Orientalismo, um conceito essencial
O conceito desenvolvido por Edward Said continua relevante, 45 anos depois, porque a denúncia feita por ele ainda é pertinente
Independentemente da forma como seu interesse pelo Oriente Médio se manifesta, a ideia de “orientalismo” vai aparecer em seus estudos. Trata-se de um conceito central para discutir a região e, mais que isso, para discutir as discussões sobre a região.
Orientalismo é o nome de um dos mais importantes livros da história, publicado em 1978 pelo crítico literário Edward Said, norte-americano de origem palestina. Na obra, Said se junta aos esforços de pensadores como o francês Michel Foucault nos debates sobre a interação entre conhecimento e poder.
O foco do livro é a “invenção” do Oriente pelo Ocidente, mais especificamente pela Europa. Said menciona casos envolvendo populações chinesas e indianas, mas seu objeto principal é a relação da Europa com o mundo muçulmano e com os árabes, em particular.

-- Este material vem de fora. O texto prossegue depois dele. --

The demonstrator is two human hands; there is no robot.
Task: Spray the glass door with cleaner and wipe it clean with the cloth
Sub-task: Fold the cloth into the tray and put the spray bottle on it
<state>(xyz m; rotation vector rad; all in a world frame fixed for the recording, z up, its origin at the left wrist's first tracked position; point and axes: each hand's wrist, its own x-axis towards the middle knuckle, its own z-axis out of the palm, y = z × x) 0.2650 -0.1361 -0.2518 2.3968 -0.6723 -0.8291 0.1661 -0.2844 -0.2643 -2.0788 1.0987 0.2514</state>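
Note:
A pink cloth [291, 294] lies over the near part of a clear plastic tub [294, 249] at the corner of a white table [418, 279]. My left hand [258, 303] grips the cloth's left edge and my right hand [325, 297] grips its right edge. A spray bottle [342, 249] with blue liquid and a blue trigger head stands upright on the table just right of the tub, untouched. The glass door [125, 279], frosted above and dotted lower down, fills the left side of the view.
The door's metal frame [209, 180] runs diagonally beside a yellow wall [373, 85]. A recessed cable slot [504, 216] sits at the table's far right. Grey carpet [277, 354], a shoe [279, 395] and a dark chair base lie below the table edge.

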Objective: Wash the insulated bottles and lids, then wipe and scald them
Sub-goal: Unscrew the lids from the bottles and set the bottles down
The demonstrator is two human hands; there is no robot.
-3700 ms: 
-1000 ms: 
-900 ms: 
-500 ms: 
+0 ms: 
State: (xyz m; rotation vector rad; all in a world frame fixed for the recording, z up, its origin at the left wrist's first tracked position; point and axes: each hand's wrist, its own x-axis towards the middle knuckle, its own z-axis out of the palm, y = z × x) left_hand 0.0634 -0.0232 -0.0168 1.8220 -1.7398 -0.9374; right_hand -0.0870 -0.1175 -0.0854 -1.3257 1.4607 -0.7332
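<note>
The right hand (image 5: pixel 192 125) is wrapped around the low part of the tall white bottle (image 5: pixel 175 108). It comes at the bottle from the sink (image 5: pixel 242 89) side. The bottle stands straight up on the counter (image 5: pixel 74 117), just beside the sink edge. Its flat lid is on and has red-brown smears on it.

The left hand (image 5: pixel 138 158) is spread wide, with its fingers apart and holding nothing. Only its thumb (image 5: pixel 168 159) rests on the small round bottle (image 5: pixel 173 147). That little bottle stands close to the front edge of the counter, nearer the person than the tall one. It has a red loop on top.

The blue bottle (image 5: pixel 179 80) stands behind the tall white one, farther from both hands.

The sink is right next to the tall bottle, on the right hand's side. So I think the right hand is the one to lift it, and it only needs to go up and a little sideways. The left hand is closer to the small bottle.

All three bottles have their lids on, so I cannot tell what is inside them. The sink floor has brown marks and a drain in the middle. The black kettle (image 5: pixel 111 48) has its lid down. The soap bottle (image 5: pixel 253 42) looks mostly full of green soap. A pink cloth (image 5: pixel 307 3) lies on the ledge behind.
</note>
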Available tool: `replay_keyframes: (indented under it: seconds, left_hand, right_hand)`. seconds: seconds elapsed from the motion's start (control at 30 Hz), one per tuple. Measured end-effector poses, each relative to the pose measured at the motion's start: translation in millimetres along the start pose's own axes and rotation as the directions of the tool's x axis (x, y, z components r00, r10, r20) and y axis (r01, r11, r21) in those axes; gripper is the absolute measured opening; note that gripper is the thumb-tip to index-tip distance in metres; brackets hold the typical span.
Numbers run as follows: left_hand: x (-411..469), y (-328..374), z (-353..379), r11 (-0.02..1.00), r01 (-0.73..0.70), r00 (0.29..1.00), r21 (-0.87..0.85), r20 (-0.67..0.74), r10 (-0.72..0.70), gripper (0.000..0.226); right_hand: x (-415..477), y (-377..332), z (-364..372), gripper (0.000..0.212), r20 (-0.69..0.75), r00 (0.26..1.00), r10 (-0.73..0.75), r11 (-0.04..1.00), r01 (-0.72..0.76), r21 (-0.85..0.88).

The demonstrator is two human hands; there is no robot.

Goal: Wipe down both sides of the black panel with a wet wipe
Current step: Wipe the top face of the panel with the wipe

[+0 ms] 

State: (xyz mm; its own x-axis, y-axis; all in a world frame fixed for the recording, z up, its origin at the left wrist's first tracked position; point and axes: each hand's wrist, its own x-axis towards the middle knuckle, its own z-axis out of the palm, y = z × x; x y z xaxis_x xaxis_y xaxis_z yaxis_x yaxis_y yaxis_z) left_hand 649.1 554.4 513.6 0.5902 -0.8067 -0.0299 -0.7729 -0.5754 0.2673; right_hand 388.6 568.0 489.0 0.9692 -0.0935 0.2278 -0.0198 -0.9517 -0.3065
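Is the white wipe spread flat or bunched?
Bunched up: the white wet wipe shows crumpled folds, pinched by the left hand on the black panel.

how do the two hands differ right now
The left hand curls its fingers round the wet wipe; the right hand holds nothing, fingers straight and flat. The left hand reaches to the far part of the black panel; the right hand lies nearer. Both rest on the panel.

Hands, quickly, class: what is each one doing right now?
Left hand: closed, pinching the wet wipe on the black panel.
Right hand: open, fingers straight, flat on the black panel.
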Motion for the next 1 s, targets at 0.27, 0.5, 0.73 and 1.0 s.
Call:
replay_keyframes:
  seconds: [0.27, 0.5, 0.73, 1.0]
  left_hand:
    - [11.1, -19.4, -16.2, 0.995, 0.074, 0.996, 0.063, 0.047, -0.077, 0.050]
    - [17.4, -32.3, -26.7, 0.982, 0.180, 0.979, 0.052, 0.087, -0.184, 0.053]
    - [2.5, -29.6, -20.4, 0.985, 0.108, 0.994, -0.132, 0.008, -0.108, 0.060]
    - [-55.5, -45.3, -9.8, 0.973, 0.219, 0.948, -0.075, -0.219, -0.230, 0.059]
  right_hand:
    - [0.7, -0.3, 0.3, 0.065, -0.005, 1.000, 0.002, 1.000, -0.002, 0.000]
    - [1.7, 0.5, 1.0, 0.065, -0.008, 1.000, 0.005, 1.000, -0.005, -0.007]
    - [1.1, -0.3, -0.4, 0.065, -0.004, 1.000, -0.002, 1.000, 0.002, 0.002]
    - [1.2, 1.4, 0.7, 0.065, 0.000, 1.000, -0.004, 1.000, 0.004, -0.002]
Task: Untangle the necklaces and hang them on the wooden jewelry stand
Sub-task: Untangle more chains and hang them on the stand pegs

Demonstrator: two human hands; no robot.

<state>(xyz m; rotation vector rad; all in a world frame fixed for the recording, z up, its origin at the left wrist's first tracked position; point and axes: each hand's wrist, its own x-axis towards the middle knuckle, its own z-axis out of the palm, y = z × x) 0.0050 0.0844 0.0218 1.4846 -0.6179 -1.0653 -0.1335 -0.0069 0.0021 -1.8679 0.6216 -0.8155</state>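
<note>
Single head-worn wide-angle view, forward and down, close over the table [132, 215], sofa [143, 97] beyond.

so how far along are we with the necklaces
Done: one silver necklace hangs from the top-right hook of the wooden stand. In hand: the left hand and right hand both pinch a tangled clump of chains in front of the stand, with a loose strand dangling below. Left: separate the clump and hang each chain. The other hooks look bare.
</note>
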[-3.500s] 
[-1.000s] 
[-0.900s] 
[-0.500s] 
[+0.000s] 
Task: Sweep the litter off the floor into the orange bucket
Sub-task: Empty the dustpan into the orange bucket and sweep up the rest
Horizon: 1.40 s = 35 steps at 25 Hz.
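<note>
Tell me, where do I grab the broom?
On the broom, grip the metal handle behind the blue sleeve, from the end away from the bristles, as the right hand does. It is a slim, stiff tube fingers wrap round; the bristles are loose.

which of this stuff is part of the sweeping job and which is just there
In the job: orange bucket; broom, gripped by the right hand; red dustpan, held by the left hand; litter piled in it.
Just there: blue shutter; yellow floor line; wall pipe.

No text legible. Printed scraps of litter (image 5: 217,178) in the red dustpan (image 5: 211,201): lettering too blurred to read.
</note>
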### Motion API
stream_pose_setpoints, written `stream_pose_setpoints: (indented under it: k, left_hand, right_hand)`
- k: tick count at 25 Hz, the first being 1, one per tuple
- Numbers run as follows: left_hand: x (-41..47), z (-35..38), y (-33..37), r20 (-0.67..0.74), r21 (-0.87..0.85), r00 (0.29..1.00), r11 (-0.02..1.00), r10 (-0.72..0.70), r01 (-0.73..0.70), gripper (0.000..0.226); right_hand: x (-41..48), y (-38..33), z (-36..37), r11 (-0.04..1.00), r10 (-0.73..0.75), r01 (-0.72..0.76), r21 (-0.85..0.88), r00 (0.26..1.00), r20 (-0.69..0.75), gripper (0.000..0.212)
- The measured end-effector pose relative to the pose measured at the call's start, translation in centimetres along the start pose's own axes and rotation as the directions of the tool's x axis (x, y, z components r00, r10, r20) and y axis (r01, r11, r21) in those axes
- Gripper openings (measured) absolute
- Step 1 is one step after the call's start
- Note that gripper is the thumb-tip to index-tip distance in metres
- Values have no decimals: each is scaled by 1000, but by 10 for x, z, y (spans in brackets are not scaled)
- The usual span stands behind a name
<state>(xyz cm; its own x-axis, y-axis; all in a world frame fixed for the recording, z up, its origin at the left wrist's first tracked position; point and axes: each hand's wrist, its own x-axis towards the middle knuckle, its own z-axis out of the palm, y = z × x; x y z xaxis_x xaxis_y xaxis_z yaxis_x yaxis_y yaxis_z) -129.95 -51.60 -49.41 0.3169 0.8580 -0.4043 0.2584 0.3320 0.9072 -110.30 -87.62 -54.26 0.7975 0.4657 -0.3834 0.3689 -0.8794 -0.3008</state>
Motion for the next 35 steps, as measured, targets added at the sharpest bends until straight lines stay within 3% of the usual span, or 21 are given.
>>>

Essa escolha é derivada de dois fatores. O primeiro é a experiência pessoal: Said nasceu em Jerusalém, foi criado entre o Egito, o Líbano e a Palestina e herdou a cidadania norte-americana do pai, que lutou ao lado dos EUA na Primeira Guerra Mundial. O segundo é a percepção de que esta região, por conta das longas hostilidades entre o Império Otomano e as diversas entidades políticas cristãs europeias, convertera-se na principal fonte de alteridade contra a qual a Europa se constituiu.
Said argumenta que o domínio político e militar europeu sobre o Oriente Médio, que começa a se consolidar no século XVIII, foi possibilitado pelo discurso europeu sobre o “outro oriental”, caracterizado quase sempre como “inferior” e necessitando, portanto, de uma correção “civilizacional” por parte da Europa.
Para justificar sua tese, Said se debruça sobre o trabalho dos orientalistas - os estudiosos do Oriente –, cuja “titulação” ele vai, ao longo da obra, ressignificar.
Said demonstra como inúmeros pensadores e políticos, de diversos países e ideologias, retratavam sistematicamente o Ocidente como “normal” e “racional” em oposição a um Oriente “depravado”, “irracional”, “diferente” ou, na melhor da hipóteses, “exótico”.
Este tipo de pensamento acabou por justificar, e justifica até hoje, argumenta Said, o controle sobre povos e territórios da região, um processo reforçado no fim de cada uma das guerras mundiais e que chegou aos dias atuais por meio da manutenção de um tipo de pensamento que desumaniza os árabes e os muçulmanos.
Orientalismo gerou, e ainda gera, grande controvérsia, por ter sido interpretado em determinados círculos como um ataque aos europeus (não é) e, mais de quatro décadas após sua publicação, ainda é extremamente influente e relevante.
Em larga medida, a relevância da obra de Said se encontra no fato de que ela serviu como uma importante balizadora dos chamados estudos pós-coloniais, por meio dos quais pensadores de todo o Sul Global passaram a revisar o nexo entre poder e conhecimento na relação entre suas regiões e o Ocidente.
Mais importante que isso, Orientalismo continua relevante porque a ideologia desumanizadora denunciada por Said segue em vigência no mundo ocidental, não no subterrâneo, mas nas práticas e nos discursos de políticos, acadêmicos e jornalistas, com suas miras voltadas para todos os povos não-brancos, incluindo nós latino-americanos, e para todos os não-brancos que vivem nas “áreas civilizadas”, justificando violência e abusos de todos tipos.
Em outras palavras, o imperialismo e o colonialismo ocidentais encontram-se num processo de retração, mas a ideologia que os embasou permanece conosco.